Friedrichshafen/Athen. Parlamente erzeugen und verarbeiten enorme Datenmengen. Diese sind teilweise öffentlich zugängig, teilweise nicht. Wie lassen sich diese Datenmengen besser nutzbar machen, sowohl für die Parlamentarier als auch für die Öffentlichkeit? Und wie kann künstliche Intelligenz Parlamenten dabei helfen, diese Datenmengen besser zu verarbeiten und so Prozesse zu optimieren?
Antworten auf diese Fragen will eine internationale Kooperation zweier auf Verwaltungs- und Rechtsinformatik spezialisierter Forschungseinheiten finden. Die eine sitzt in Friedrichshafen: das „The Open Government Institute“ (TOGI) der Zeppelin Universität, das sich auf die Öffnung von Verwaltungsdaten und den Einsatz smarter Technologien spezialisiert hat; die andere in Griechenland: das „Hellenic Optical Character Recognition-Team“ (OCR), ein dezentrales Forschungsnetzwerk, das sich auf die automatische Erkennung und Analyse von Schriftsätzen aus Verwaltungen und Parlamenten spezialisiert hat. (Übersetzt: „Griechisches Team für optische Schrifterkennung“.)
Ziel dieser Zusammenarbeit ist es, gemeinsam auf aktuelle Herausforderungen der Rechts- und Verwaltungsinformatik einzugehen. So will man sich mit Problemstellungen befassen, die sich aus der öffentlichen Zugänglichkeit parlamentarischer Daten und den Möglichkeiten neuer digitaler Technologien ergeben. Die Kooperation soll offenen parlamentarischen Daten eine größere Sichtbarkeit geben, tiefere Analysen eröffnen und die Entwicklung elektronischer Werkzeuge und Dienste für Parlaments- und Regierungssysteme anregen. Die Zusammenarbeit bietet die Grundlage, um Studien anzufertigen, um personelle Kapazitäten aufzubauen und um Forschungsvorhaben technisch und wissenschaftlich zu unterstützen.

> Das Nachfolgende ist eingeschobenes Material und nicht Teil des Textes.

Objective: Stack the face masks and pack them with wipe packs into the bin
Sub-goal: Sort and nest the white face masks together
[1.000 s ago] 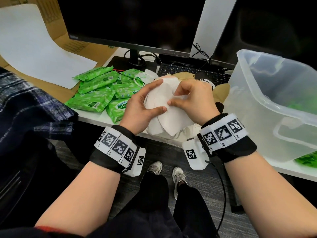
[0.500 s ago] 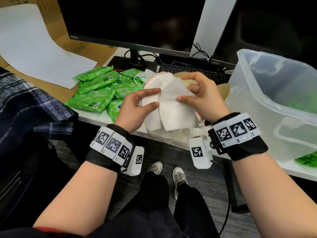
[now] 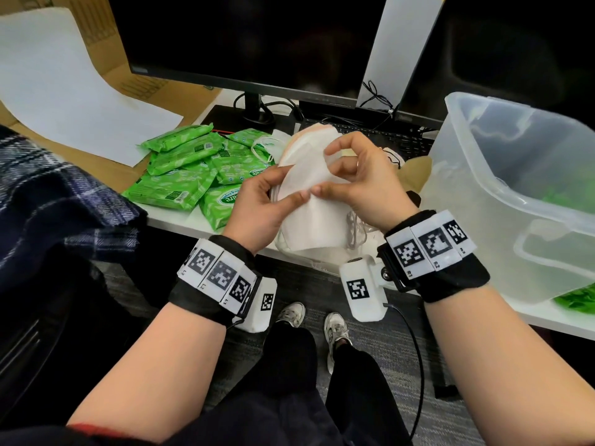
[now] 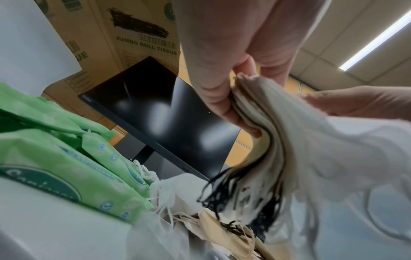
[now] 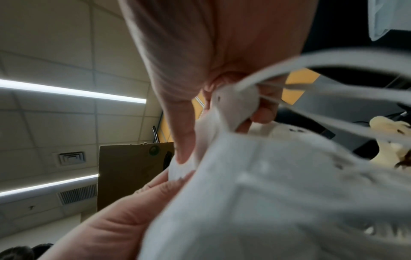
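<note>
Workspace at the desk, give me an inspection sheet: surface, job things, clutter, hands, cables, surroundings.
Surface: white desk, its front edge by the hands.
Job's things: stack of face masks held above the desk edge; green wipe packs heaped on the desk to its left; clear bin on the right, something green showing inside.
Clutter: loose masks with black and white ear loops beside the packs.
Hands: left hand grips the stack's edge; right hand pinches the top mask.
Cables: black cables behind the keyboard; a wire hanging from the right wrist camera.
Surroundings: dark monitor, cardboard box, plaid cloth at left.
</note>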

Die Kooperation eröffnet dem TOGI einen Zugang zum spezialisierten Fachwissen des Netzwerks des griechischen OCR-Teams. Dieses Netzwerk besteht aus akademischen Einrichtungen, Unternehmen und Forschern und erstreckt sich über 13 Länder auf vier Kontinenten. "Wir freuen uns, Parlamenten mit unserer Zusammenarbeit wertvolle Impulse zum künftigen Einsatz von künstlicher Intelligenz liefern zu können." so Institutsdirektor Prof. Dr. Jörn von Lucke. Umgekehrt wird das OCR-Team in der Lage sein, die fortschrittlichen Analysefähigkeiten des TOGI auf dem Gebiet der elektronischen Verwaltung und des offenen Regierungs- und Verwaltungshandelns zu nutzen. Dr. Fotis Fitsilis, Mitbegründer und Teamleiter, lobt die neue Partnerschaft: "Mit den fortgeschrittenen analytischen Fähigkeiten vom TOGI wird unser globales Netzwerk in der Lage sein, mehr Institutionen den Weg zum Parlament der Zukunft zu ebnen."

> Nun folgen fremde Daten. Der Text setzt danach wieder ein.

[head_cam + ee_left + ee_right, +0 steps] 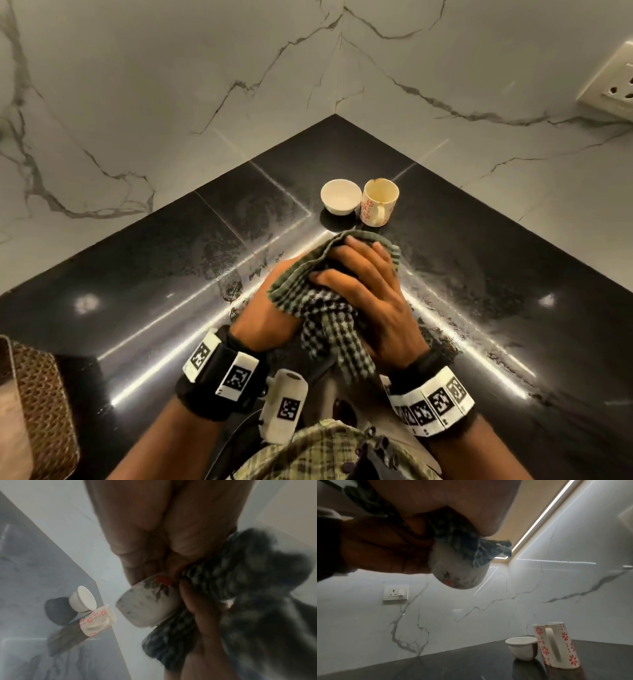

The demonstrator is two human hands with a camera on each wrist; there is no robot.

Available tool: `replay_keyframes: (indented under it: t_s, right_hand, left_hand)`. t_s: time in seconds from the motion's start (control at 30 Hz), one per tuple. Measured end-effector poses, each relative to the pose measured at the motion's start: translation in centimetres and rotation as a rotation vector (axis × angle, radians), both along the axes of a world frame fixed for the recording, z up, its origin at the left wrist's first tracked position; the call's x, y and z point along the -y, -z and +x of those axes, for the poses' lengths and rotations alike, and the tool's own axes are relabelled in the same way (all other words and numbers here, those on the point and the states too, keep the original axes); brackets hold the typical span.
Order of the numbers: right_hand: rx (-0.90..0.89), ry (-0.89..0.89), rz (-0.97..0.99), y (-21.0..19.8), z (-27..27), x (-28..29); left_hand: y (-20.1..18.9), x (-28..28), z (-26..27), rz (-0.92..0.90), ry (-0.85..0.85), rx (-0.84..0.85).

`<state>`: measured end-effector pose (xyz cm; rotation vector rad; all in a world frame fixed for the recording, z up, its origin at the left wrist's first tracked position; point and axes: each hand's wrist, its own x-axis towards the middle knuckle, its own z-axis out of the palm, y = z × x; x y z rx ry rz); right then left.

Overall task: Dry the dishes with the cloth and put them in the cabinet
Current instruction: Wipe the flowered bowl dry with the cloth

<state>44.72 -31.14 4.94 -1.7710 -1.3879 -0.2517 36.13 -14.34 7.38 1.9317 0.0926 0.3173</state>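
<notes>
Both hands meet over the black countertop (137, 274) near its front edge. My left hand (274, 305) grips a white cup with a red flower print (145, 601), which the head view hides under the cloth. My right hand (363, 274) holds the green checked cloth (325, 318) bunched against the cup (458, 573), its fingers curled over the fabric (462, 540). The cloth's tail hangs down between my wrists. Behind the hands, a small white bowl (340, 197) and a white mug with red flowers (378, 202) stand side by side on the counter.
Marble-patterned walls meet in the corner behind the dishes. A wall socket (613, 85) is at the right, and another socket (395, 592) shows in the right wrist view. A brown woven item (41, 411) lies at the left counter edge. The counter surface shows wet smears.
</notes>
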Motion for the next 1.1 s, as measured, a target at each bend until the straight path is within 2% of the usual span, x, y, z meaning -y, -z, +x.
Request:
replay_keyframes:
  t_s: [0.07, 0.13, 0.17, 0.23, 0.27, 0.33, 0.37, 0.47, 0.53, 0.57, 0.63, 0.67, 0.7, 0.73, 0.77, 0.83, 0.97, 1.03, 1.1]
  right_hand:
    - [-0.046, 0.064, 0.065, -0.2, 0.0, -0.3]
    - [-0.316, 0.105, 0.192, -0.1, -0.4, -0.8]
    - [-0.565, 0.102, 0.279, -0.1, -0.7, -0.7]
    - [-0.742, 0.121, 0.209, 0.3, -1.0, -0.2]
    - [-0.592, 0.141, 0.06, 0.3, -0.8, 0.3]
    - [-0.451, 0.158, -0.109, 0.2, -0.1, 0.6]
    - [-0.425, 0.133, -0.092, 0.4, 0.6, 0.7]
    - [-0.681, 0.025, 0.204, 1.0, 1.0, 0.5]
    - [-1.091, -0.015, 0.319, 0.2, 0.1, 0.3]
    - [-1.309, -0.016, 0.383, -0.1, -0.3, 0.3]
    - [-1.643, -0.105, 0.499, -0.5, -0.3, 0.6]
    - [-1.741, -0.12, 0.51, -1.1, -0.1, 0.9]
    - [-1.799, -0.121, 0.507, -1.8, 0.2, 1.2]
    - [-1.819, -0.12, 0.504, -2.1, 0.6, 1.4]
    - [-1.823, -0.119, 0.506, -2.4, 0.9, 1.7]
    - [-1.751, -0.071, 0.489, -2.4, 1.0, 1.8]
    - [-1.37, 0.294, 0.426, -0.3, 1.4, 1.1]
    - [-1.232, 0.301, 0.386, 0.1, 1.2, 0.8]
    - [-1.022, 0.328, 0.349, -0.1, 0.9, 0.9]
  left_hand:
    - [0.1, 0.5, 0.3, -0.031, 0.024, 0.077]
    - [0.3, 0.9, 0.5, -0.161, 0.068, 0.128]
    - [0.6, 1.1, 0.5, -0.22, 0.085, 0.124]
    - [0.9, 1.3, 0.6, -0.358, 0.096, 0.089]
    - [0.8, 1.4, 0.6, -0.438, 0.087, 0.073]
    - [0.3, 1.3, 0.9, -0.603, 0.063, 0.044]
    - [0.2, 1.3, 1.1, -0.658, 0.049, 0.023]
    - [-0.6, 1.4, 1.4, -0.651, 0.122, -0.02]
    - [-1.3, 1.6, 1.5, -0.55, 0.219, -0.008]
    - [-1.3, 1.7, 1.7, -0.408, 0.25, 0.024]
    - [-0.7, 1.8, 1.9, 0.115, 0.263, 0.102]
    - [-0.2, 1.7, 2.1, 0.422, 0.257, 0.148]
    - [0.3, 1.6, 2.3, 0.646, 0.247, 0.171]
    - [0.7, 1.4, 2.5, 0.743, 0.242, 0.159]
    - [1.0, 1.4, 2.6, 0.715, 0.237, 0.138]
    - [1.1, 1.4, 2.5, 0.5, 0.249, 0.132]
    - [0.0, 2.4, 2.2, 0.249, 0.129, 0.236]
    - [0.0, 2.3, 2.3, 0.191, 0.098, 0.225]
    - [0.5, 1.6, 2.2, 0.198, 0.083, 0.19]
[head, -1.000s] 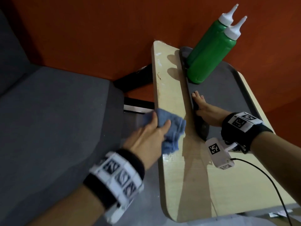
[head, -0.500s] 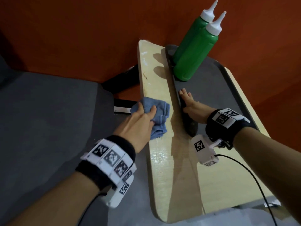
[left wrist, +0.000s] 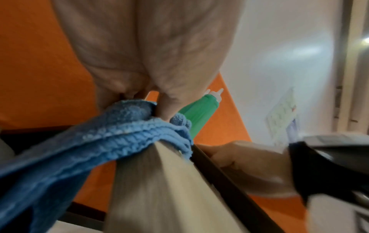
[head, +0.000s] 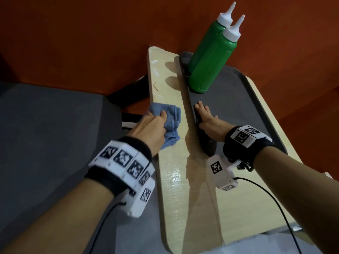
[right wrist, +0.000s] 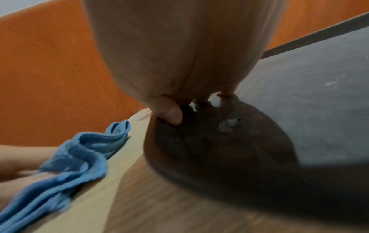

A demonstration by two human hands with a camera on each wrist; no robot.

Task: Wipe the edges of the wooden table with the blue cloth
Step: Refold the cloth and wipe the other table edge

Beispielhaft für das Potenzial der Kooperation waren zwei außergewöhnliche Workshops: 2021 im griechischen Parlament und 2022 im argentinischen Abgeordnetenhaus. Dabei wurden empirische Erkenntnisse gewonnen, wie sich Werkzeuge und Dienste, die auf künstlicher Intelligenz (KI) basieren, im parlamentarischen Umfeld nutzen lassen. Die Workshops stützen sich auf ein originelles Forschungsdesign, das von Forschern der Zeppelin Universität und des OCR-Teams gemeinsam entwickelt wurde. In einem intensiven und komplexen Bewertungsprozess wurden mehr als 200 KI-basierte Technologievorschläge evaluiert bezüglich Priorität und Relevanz für die Anwendung in den jeweiligen parlamentarischen Arbeitsbereichen.

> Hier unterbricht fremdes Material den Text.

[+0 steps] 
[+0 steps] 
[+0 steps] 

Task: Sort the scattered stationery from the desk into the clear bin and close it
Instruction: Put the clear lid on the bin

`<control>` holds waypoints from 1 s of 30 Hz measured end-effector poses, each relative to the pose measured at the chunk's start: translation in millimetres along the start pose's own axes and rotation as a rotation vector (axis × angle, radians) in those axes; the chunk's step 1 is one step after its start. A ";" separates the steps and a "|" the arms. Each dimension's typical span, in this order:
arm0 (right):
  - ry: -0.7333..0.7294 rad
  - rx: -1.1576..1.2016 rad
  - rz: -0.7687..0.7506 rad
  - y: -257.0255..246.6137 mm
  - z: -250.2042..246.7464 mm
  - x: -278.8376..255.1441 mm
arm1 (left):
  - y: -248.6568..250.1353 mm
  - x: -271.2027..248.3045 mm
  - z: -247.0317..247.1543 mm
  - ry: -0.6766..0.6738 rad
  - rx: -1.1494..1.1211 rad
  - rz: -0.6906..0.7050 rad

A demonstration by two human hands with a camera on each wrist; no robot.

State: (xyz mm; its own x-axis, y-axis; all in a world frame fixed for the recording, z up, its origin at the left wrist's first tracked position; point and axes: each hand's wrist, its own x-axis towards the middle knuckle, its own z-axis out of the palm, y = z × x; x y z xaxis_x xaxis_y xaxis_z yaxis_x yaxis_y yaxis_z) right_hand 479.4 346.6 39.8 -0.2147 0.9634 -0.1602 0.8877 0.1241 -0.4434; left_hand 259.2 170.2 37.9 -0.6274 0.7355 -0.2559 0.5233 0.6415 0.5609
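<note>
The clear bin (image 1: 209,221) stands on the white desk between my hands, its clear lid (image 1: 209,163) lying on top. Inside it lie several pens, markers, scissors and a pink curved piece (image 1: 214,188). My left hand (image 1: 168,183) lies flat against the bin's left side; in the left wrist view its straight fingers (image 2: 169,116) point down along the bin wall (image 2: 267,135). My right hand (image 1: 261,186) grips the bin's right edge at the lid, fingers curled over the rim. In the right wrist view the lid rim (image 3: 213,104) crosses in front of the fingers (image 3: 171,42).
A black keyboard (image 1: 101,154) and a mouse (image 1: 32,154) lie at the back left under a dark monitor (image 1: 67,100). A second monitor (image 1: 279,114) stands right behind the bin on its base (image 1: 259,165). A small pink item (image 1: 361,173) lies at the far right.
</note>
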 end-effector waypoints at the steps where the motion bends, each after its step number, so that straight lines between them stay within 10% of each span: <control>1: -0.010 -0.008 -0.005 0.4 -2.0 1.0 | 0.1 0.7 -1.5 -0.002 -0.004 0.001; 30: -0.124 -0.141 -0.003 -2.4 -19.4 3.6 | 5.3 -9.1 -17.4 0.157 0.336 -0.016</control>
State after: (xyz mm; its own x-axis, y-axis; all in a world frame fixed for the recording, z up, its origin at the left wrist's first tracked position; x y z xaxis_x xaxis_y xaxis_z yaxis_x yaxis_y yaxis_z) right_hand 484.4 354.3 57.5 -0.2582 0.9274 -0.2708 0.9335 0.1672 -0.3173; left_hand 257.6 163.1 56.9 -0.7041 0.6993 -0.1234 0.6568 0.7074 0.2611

Die Analyse solcher Datensätze bietet wichtige Erkenntnisse für die Beurteilung disruptiver Technologien und die Bündelung von Informationsbedürfnissen. Mit Hilfe dieser Analyse lassen sich digitale Strategien entwickeln, mit denen sich Parlamente auf künftige institutionelle Herausforderungen vorbereiten können. Erste Ergebnisse wurden auf Fachkonferenzen in Wroxton, Großbritannien, und Linköping, Schweden, vorgestellt.